Correr atrás da grana ficou por minha conta. A paleta de cores, depois de larga prosa, Jaime fechou questão – “nossas cores vão ser o vermelho e o amarelo, porque revista tem que ter cor de luta, cor vibrante” (eu queria verde-floresta). Na paz, acabei enfiando um branco.

Fizemos a primeira edição da Xapuri lá mesmo, na Reserva, em uma noite. Optamos por centrar na pauta socioambiental. Nossa primeira capa foi sobre os povos indígenas isolados do Acre: ‘Isolados, Bravos, Livres: Um Brasil Indígena por Conhecer”. Depois de tudo pronto, Jaime inventou de fazer uma outra boneca, “porque toda revista tem que ter número zero”.

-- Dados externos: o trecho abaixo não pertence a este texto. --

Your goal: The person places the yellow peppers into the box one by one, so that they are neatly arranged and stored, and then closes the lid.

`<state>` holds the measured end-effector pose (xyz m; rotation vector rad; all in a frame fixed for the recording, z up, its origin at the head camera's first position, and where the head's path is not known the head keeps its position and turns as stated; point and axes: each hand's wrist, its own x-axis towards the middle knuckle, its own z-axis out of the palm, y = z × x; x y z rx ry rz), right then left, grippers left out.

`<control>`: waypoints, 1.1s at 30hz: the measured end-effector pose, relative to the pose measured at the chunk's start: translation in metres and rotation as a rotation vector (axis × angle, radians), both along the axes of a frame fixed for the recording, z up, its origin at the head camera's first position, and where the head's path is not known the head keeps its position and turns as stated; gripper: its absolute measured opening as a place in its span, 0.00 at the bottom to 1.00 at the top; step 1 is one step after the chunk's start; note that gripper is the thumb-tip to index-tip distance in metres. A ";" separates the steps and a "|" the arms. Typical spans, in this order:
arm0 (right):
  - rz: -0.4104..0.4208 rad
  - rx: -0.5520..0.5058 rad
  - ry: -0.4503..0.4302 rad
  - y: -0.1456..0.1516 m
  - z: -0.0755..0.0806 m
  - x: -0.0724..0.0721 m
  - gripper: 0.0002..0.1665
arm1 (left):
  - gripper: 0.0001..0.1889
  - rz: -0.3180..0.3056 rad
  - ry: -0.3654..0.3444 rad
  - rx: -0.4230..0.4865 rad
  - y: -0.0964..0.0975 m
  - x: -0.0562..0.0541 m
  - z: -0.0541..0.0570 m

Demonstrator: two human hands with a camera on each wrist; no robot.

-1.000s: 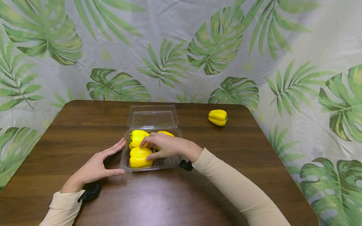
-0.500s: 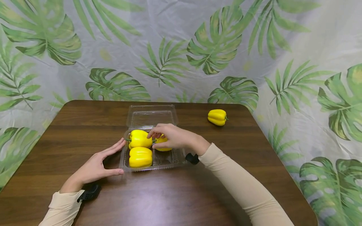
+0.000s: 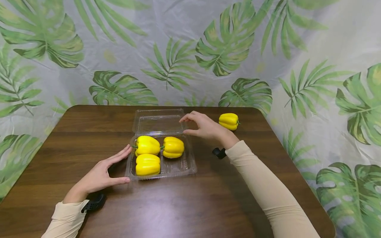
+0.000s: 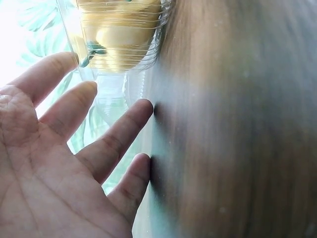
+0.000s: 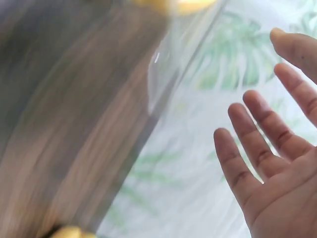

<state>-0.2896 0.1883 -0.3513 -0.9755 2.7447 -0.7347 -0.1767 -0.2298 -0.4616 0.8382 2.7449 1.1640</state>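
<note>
Head: clear container (image 3: 180, 168), three yellow peppers (image 3: 147, 145) inside.

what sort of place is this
Probably a staged tabletop filming spot: a pale cloth backdrop printed with green leaves hangs behind a dark brown wood-grain table, which holds a clear plastic container of yellow bell peppers.

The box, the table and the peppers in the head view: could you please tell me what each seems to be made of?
The box looks like thin, clear, glossy plastic: the brown beneath shows through. The table seems wood or wood-look laminate with a satin sheen, given its streaky grain and soft glare. The peppers are smooth and shiny yellow; real flesh or plastic imitation, I can't tell.
</note>
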 end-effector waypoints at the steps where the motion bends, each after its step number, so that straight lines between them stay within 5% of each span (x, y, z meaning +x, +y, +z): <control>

Dessa vez finquei pé, ficamos com a capa indígena. Voltei pra Brasília com a boneca praticamente pronta e com a missão de dar um jeito de imprimir. Nos dias seguintes, o Jaime veio pra Formosa, pra convencer minha irmã Lúcia a revisar a revista, “de grátis”. Com a primeira revista impressa, a próxima tarefa foi montar o Conselho Editorial.

Jaime fez questão de visitar, explicar o projeto e convidar pessoalmente cada conselheiro e cada conselheira (até a doença agravar, nos seus últimos meses de vida, nunca abriu mão dessa tarefa). Daqui rumamos pra Goiânia, para convidar o arqueólogo Altair Sales Barbosa, nosso primeiro conselheiro. “O mais sabido de nóis,” segundo o Jaime.

Trilhamos uma linda jornada. Em 80 meses, Jaime fez questão de decidir, mensalmente, o tema da capa e, quase sempre, escrever ele mesmo. Às vezes, ligava pra falar da ótima ideia que teve, às vezes sumia e, no dia certo, lá vinha o texto pronto, impecável.

Na sexta-feira, 9 de julho, quando preparávamos a Xapuri 81, pela primeira vez em sete anos, ele me pediu para cuidar de tudo. Foi uma conversa triste, ele estava agoniado com os rumos da doença e com a tragédia que o Brasil enfrentava. Não falamos em morte, mas eu sabia que era o fim.

Hoje, cá estamos nós, sem as capas do Jaime, sem as pautas do Jaime, sem o linguajar do Jaime, sem o jaimês da Xapuri, mas na labuta, firmes na resistência. Mês sim, mês sim de novo, como você sonhava, Jaiminho, carcamos porva e, enfim, chegamos à nossa edição número 100. E, depois da Xapuri 100, como era desejo seu, a gente segue esperneando.

Fica tranquilo, camarada, que por aqui tá tudo direitim.